What you will do:
When you transcribe the lines below, keep every word the same and leave the pictures behind.

Given information:
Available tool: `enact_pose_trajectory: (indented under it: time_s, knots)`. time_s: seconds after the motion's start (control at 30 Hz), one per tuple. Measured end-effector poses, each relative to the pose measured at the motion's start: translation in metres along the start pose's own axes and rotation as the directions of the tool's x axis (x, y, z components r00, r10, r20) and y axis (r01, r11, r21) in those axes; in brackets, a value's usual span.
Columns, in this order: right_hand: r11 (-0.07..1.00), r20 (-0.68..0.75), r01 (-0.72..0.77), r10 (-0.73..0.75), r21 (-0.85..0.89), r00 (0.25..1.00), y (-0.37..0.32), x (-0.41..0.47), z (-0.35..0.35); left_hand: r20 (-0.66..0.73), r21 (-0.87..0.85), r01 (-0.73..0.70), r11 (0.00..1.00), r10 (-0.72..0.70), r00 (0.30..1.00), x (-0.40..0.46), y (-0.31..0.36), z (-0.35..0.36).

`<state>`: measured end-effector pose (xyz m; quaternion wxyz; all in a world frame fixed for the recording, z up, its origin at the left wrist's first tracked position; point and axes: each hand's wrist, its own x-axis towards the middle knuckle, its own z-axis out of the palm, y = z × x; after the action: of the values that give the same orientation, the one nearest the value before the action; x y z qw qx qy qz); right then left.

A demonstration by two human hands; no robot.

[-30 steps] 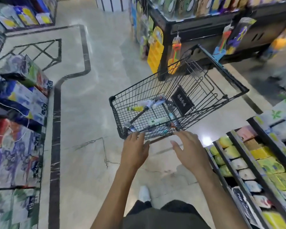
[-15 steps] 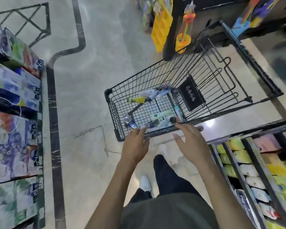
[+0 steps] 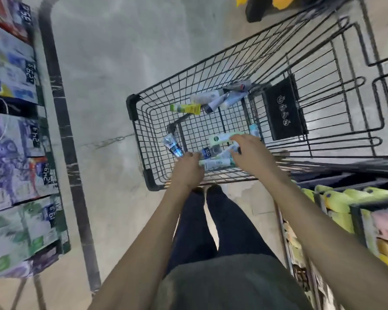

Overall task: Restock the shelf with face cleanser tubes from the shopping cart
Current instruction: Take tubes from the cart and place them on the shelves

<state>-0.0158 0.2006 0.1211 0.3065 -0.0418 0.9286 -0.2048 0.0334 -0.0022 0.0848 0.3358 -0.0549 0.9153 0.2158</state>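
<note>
A black wire shopping cart (image 3: 134, 108) stands on the floor in front of me. Several face cleanser tubes lie on its bottom: a yellow-green tube (image 3: 185, 108), a white cluster (image 3: 220, 97) at the far side, a blue tube (image 3: 171, 146), a green-and-white tube (image 3: 220, 138) and a white tube (image 3: 214, 163) near me. My left hand (image 3: 187, 170) reaches over the near wall, fingertips down among the near tubes. My right hand (image 3: 249, 153) is inside the cart too. Its bent fingers are spread above the end of the green-and-white tube. Neither hand visibly holds a tube.
A dark shelf (image 3: 354, 173) with yellow-green packs (image 3: 341, 198) runs close along my right, touching the cart's side. Stacked tissue packs with price tags (image 3: 14, 135) line the left. A black placard (image 3: 282, 113) hangs on the cart's child seat. My legs stand just behind the cart.
Both hands have moved from the cart's near rim down into the basket over the tubes. My view has tilted down and moved closer to the cart.
</note>
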Motion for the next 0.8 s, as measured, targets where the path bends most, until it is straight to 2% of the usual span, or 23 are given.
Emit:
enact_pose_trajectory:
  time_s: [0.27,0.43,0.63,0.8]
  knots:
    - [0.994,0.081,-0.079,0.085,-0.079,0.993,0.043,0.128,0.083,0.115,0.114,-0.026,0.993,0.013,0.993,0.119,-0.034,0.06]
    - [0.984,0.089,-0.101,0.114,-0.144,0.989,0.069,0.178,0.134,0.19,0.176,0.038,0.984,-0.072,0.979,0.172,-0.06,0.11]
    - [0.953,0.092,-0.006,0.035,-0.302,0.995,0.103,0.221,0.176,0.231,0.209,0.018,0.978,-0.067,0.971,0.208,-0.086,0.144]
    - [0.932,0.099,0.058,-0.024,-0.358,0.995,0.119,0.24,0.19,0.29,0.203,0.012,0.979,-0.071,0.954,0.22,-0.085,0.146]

Solution below:
Available tool: `enact_pose_trajectory: (indented under it: time_s, knots)`. time_s: seconds after the motion's start (control at 30 Hz), one per tuple. Measured end-effector poses, each relative to the pose measured at the motion's start: translation in metres along the start pose's own axes and rotation as the directions of the tool's x axis (x, y, z components r00, r10, r20) and y axis (r01, r11, r21) in those axes; in brackets, a value's usual span.
Columns, in this order: right_hand: r11 (-0.07..1.00), r20 (-0.68..0.75), r01 (-0.72..0.77), r10 (-0.73..0.75), r21 (-0.85..0.89), r00 (0.25..1.00), y (-0.37..0.32), x (-0.41..0.47), z (-0.35..0.35); left_hand: r20 (-0.66..0.73), r21 (-0.87..0.85), r01 (-0.73..0.70), r11 (0.00..1.00), r10 (-0.72..0.70), r00 (0.30..1.00), x (-0.40..0.46), y (-0.31..0.36), z (-0.35..0.36).

`<state>`: measured end-effector pose (xyz m; quaternion wxyz; all in a world frame fixed for the recording, z up, its origin at the left wrist's first tracked position; point and axes: each hand's wrist, its own x-axis towards the middle knuckle, its own z-axis out of the palm, y = z × x; after the action: of the values that give the same orientation, the one nearest the value before the action; x y z qw qx qy qz); right then left.

A demonstration by two human hands; no robot.

[-30 steps] 
[-15 steps] 
[+0 steps] 

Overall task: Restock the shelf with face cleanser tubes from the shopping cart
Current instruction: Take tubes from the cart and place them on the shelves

<state>-0.0158 0.2006 0.1211 0.3065 -0.0418 0.9286 -0.2048 0.0334 -0.0022 0.0848 0.3358 -0.0549 0.9153 0.2158</state>
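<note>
A black wire shopping cart (image 3: 134, 108) stands on the floor in front of me. Several face cleanser tubes lie on its bottom: a yellow-green tube (image 3: 185, 108), a white cluster (image 3: 220, 97) at the far side, a blue tube (image 3: 171, 146), a green-and-white tube (image 3: 220, 138) and a white tube (image 3: 214, 163) near me. My left hand (image 3: 187, 170) reaches over the near wall, fingertips down among the near tubes. My right hand (image 3: 249, 153) is inside the cart too. Its bent fingers are spread above the end of the green-and-white tube. Neither hand visibly holds a tube.
A dark shelf (image 3: 354, 173) with yellow-green packs (image 3: 341, 198) runs close along my right, touching the cart's side. Stacked tissue packs with price tags (image 3: 14, 135) line the left. A black placard (image 3: 282, 113) hangs on the cart's child seat. My legs stand just behind the cart.
Both hands have moved from the cart's near rim down into the basket over the tubes. My view has tilted down and moved closer to the cart.
</note>
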Motion for the next 0.8 s, as measured, targets where the path bends most, until it is straight to 2% of the usual span, or 23 are given.
Emit:
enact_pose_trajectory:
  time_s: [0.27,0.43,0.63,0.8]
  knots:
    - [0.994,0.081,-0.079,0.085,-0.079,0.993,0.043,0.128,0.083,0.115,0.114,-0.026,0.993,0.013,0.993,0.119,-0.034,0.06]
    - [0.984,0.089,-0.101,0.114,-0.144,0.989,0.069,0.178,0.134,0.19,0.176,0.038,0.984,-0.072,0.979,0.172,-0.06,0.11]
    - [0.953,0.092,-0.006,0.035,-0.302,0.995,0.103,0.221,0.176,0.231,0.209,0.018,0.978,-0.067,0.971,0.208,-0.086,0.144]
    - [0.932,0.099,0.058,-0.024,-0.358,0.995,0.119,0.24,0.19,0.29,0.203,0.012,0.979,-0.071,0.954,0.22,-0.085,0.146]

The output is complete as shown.